▸ **Instructions to follow**:
Only the lines from the first line of the material below to the line containing "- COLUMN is", inclusive, should be copied, each exactly as written.

▸ **Dataset content**:
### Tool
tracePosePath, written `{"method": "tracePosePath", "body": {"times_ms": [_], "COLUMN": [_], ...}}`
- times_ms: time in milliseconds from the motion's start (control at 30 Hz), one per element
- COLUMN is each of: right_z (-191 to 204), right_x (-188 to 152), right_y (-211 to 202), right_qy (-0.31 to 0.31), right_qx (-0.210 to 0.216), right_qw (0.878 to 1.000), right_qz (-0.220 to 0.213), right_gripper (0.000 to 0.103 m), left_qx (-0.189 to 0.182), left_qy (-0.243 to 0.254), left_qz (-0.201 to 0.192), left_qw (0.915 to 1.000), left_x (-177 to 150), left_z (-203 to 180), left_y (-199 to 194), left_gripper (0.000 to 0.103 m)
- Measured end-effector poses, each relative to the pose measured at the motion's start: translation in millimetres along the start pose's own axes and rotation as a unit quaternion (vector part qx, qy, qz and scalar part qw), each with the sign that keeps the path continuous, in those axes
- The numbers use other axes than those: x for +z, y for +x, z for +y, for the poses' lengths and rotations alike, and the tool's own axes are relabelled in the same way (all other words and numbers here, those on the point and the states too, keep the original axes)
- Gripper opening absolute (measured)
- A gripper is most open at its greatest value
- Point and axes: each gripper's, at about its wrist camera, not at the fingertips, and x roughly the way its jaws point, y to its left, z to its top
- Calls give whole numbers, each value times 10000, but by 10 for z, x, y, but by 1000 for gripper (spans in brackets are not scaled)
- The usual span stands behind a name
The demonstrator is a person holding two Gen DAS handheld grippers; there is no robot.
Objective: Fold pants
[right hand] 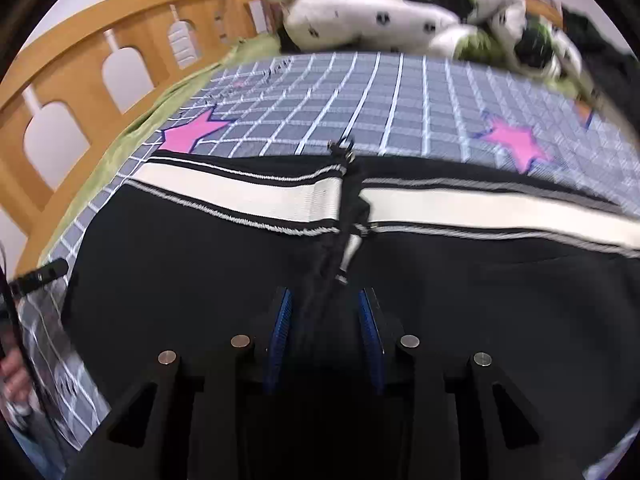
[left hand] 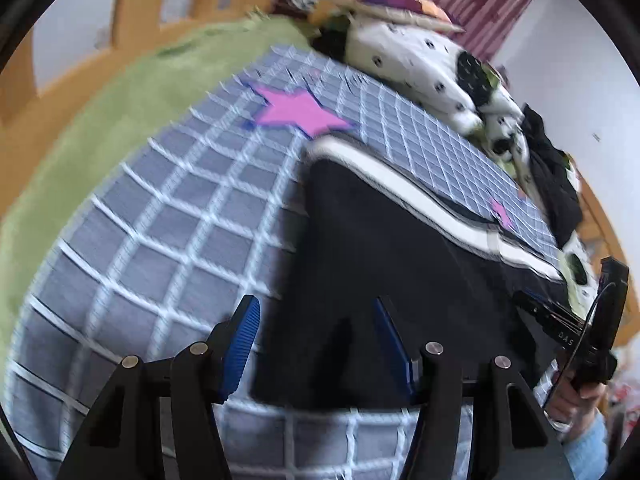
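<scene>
Look at the lower right of your left wrist view: the only legible writing there is the pale capitals "DAS", printed on the black body of the right gripper [left hand: 566, 330] just above your hand [left hand: 578, 396]. The word runs on under the cable, and the rest cannot be made out. In your right wrist view, nothing legible shows anywhere.

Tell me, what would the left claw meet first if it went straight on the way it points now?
Most likely the black pants. The left claw is open and points down at their near corner, with nothing in between. One finger is over the checked blanket, so it may touch that too; depth is unclear.
</scene>
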Motion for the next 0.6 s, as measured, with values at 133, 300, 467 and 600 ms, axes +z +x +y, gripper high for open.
{"method": "tracePosePath", "body": {"times_ms": [133,300,467,600], "right_z": [-47,-5,-232,-529], "right_x": [-245,-459,-469,-448], "right_y": [-224,-18,-243,-579], "right_qy": [-73,-187,193,223], "right_qx": [109,-31,270,-53], "right_qw": [9999,9998,9994,9984], "right_qz": [-92,-45,-100,-512], "right_gripper": [34,34,36,39], "left_qx": [32,173,656,788], "left_qy": [-152,-101,455,1160], "left_qz": [319,124,-565,-1006], "left_qw": [9994,9997,9952,9850], "left_x": [-137,-177,-93,14], "left_z": [50,-27,-421,-1032], "left_y": [212,263,-55,-325], "left_gripper": [56,45,19,18]}}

▸ **Reply to the task**:
### Tool
tracePosePath, written `{"method": "tracePosePath", "body": {"times_ms": [_], "COLUMN": [_], ...}}`
- times_ms: time in milliseconds from the motion's start (control at 30 Hz), one per element
- COLUMN is each of: right_z (-191 to 204), right_x (-188 to 152), right_y (-211 to 202), right_qy (-0.31 to 0.31), right_qx (-0.210 to 0.216), right_qw (0.878 to 1.000), right_qz (-0.220 to 0.213), right_gripper (0.000 to 0.103 m), left_qx (-0.189 to 0.182), left_qy (-0.243 to 0.254), left_qz (-0.201 to 0.192), left_qw (0.915 to 1.000), left_x (-177 to 150), left_z (-203 to 180), left_y (-199 to 194), left_gripper (0.000 to 0.103 m)

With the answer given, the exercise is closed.